Problem to work on:
Every line below that has the string "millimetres" needs to be copied.

[Collection entries]
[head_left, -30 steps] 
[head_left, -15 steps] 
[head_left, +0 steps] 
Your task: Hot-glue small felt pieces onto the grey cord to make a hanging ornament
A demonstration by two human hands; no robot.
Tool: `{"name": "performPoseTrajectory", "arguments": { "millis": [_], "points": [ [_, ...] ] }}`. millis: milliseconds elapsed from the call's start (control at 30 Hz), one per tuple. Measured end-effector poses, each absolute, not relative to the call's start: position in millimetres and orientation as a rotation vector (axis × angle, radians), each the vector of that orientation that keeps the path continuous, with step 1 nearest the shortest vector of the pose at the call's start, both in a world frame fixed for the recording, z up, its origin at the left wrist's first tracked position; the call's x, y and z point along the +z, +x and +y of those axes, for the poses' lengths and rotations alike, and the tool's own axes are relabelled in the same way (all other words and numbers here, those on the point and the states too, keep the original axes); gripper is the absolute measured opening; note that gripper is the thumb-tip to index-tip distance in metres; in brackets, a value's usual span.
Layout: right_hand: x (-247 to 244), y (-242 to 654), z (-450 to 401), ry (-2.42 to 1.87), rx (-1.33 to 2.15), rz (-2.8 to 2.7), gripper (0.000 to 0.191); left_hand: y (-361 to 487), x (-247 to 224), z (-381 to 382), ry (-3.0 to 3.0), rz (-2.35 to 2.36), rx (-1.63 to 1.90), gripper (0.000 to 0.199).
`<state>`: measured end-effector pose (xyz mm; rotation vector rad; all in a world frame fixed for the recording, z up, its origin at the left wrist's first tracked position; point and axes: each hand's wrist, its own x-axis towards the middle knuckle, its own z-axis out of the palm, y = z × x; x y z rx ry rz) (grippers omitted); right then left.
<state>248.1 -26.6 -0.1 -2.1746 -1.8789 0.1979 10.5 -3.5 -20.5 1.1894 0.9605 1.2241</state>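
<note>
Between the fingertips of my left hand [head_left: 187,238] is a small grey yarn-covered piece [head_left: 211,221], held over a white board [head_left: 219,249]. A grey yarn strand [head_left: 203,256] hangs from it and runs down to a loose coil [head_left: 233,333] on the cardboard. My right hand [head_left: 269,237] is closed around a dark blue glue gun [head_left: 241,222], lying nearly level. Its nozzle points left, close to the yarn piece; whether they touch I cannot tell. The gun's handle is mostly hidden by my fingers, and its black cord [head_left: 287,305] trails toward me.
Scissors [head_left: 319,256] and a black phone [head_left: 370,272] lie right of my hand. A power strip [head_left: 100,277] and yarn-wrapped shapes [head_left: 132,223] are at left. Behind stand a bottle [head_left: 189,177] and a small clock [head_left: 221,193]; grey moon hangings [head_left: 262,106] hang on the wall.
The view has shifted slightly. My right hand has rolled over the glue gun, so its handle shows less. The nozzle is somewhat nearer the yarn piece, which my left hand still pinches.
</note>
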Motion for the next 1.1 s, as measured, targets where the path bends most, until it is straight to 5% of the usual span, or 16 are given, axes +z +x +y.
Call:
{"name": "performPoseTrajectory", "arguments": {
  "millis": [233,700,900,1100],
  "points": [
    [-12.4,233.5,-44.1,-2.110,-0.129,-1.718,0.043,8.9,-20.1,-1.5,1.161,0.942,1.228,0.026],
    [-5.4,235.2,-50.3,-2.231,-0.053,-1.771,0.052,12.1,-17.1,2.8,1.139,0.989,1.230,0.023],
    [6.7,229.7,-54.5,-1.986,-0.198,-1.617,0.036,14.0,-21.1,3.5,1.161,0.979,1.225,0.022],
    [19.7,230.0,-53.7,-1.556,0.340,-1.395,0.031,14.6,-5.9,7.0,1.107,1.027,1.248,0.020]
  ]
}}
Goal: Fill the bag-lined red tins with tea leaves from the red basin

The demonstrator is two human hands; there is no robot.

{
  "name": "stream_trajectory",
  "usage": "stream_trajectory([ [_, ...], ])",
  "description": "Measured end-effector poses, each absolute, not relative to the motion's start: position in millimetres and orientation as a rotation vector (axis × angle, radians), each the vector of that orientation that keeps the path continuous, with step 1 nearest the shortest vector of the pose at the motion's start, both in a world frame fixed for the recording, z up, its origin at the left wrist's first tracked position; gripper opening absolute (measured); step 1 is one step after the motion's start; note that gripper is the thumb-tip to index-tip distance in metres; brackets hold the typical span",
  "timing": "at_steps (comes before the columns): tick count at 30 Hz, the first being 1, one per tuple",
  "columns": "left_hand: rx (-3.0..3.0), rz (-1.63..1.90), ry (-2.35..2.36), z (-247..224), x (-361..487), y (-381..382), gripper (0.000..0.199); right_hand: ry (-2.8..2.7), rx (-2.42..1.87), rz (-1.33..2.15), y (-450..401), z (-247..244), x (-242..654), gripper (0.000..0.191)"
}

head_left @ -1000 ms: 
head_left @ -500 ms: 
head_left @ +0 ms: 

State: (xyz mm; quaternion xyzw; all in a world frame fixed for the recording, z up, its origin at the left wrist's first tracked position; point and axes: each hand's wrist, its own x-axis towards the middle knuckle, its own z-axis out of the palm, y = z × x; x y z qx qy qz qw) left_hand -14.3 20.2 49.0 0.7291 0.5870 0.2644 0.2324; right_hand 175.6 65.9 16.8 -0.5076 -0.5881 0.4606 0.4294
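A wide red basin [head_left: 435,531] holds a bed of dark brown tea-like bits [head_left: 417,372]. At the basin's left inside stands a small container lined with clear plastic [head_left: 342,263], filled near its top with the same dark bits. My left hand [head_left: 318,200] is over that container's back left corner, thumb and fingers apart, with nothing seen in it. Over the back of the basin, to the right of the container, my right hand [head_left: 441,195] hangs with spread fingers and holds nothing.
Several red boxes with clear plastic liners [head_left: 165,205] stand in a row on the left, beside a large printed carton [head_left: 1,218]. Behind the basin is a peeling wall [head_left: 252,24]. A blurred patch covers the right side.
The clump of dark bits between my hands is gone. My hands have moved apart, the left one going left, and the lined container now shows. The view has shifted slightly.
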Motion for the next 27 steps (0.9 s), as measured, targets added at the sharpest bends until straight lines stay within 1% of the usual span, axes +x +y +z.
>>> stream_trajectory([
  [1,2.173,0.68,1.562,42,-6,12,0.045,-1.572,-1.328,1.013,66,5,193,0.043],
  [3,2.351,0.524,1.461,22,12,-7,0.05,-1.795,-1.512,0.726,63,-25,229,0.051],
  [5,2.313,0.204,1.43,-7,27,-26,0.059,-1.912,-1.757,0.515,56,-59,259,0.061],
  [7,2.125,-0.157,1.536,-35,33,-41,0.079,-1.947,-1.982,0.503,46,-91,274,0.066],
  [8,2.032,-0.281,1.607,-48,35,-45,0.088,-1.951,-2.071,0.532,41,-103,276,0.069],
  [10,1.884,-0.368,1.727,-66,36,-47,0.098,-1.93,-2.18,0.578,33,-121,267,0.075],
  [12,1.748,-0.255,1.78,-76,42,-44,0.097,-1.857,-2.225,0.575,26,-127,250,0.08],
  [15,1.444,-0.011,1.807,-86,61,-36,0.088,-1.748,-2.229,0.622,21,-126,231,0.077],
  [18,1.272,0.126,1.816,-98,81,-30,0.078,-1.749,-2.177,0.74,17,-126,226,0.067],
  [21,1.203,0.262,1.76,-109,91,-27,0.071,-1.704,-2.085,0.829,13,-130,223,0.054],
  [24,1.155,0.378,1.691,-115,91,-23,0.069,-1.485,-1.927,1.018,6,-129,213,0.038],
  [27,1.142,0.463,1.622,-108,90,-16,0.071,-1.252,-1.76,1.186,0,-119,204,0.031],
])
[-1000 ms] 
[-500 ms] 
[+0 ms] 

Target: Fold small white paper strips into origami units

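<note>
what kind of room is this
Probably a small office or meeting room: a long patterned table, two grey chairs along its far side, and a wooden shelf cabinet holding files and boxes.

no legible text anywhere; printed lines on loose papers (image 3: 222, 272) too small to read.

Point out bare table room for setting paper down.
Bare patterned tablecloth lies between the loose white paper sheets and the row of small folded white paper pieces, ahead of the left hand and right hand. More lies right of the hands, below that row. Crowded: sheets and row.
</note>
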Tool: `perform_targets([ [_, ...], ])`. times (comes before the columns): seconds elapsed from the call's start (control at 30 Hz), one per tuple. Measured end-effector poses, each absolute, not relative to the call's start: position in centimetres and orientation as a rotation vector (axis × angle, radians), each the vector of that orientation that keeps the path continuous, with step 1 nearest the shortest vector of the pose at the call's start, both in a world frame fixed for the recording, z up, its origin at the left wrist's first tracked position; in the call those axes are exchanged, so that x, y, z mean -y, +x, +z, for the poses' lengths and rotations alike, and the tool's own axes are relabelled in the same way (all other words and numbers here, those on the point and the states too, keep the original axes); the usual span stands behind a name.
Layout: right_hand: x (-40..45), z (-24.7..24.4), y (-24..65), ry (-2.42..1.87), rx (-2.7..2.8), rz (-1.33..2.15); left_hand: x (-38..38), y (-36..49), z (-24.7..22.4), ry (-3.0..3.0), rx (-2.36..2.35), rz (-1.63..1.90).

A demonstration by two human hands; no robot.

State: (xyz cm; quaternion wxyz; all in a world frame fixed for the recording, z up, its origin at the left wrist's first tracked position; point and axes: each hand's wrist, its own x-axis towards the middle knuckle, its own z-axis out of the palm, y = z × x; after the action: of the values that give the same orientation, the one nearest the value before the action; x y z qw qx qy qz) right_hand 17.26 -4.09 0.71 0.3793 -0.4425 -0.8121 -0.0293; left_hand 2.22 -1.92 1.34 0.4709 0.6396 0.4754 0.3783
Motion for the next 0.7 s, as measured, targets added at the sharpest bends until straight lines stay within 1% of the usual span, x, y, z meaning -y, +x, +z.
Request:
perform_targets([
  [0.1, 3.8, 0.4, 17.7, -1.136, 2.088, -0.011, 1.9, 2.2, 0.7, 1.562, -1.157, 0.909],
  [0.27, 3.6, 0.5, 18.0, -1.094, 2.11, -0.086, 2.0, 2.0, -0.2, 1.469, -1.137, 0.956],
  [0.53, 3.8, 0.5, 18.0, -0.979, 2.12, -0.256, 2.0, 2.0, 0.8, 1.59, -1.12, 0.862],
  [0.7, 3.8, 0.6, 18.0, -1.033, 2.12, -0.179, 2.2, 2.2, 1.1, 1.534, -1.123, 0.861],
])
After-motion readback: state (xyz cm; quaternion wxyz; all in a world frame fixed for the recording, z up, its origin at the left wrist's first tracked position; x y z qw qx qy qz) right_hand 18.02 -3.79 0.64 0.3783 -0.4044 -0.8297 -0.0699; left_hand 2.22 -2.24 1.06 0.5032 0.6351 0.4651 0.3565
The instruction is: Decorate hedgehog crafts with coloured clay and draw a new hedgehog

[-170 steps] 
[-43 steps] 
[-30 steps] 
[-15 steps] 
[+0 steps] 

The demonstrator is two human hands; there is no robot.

Answer section:
Tool: `{"name": "performPoseTrajectory", "arguments": { "millis": [_], "points": [ [_, ...] ] }}`. millis: milliseconds elapsed from the call's start (control at 30 Hz), one per tuple. Measured end-effector poses, each absolute, not relative to the call's start: position in millimetres and orientation as a rotation vector (axis × angle, radians), each the vector of that orientation that keeps the path continuous, with step 1 nearest the shortest vector of the pose at the call's start, both in a world frame fixed for the recording, z up, its origin at the left wrist's first tracked position; the call's x, y and z point along the +z, +x and +y of those axes, for the poses' lengths and rotations alike, and the tool's own axes are relabelled in the same way (all other words and numbers here, those on the point and the states too, keep the original axes); gripper is the absolute measured opening; note that gripper is the thumb-tip to index-tip distance in metres; in brackets, a value's usual span.
  "description": "Measured end-effector poses, each absolute, not relative to the motion's start: position in millimetres and orientation as a rotation vector (axis × angle, radians), each the vector of that orientation that keeps the path continuous, with step 1 nearest the shortest vector of the pose at the motion's start, both in a world frame fixed for the recording, z up, its origin at the left wrist's first tracked position; gripper opening absolute (measured); step 1 is one step after the motion's start; note that gripper is the thumb-tip to index-tip distance in metres; brackets hold the typical span",

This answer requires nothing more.